_WORK TO BE COMPLETED_.
Retype all of the data. Every line must match exactly.

_DATASET EXTRACT_.
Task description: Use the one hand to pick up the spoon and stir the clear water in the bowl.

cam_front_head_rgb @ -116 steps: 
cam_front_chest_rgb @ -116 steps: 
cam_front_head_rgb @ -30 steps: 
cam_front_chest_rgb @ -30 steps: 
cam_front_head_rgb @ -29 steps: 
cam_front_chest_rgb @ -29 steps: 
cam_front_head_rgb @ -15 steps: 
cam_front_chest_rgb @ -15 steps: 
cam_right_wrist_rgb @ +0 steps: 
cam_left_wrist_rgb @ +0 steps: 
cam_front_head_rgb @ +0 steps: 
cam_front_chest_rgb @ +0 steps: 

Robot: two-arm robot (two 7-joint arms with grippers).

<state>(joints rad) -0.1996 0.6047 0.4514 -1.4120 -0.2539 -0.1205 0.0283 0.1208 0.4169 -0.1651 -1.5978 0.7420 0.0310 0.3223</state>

_YOUR SOLUTION_.
Task description: Use the one hand to pick up the spoon and stir the clear water in the bowl.

cam_front_head_rgb @ -116 steps: 
cam_front_chest_rgb @ -116 steps: 
cam_front_head_rgb @ -30 steps: 
cam_front_chest_rgb @ -30 steps: 
cam_front_head_rgb @ -29 steps: 
cam_front_chest_rgb @ -29 steps: 
cam_front_head_rgb @ -15 steps: 
cam_front_chest_rgb @ -15 steps: 
cam_right_wrist_rgb @ +0 steps: 
cam_left_wrist_rgb @ +0 steps: 
cam_front_head_rgb @ +0 steps: 
cam_front_chest_rgb @ +0 steps: 

Robot: two-arm robot (two 7-joint arms with grippers).

<state>(joints rad) -0.1996 0.6047 0.4514 -1.4120 -0.2539 -0.1205 0.0283 0.1208 0.4169 -0.1651 -1.5978 0.7420 0.0310 0.3223</state>

No part of the answer remains open.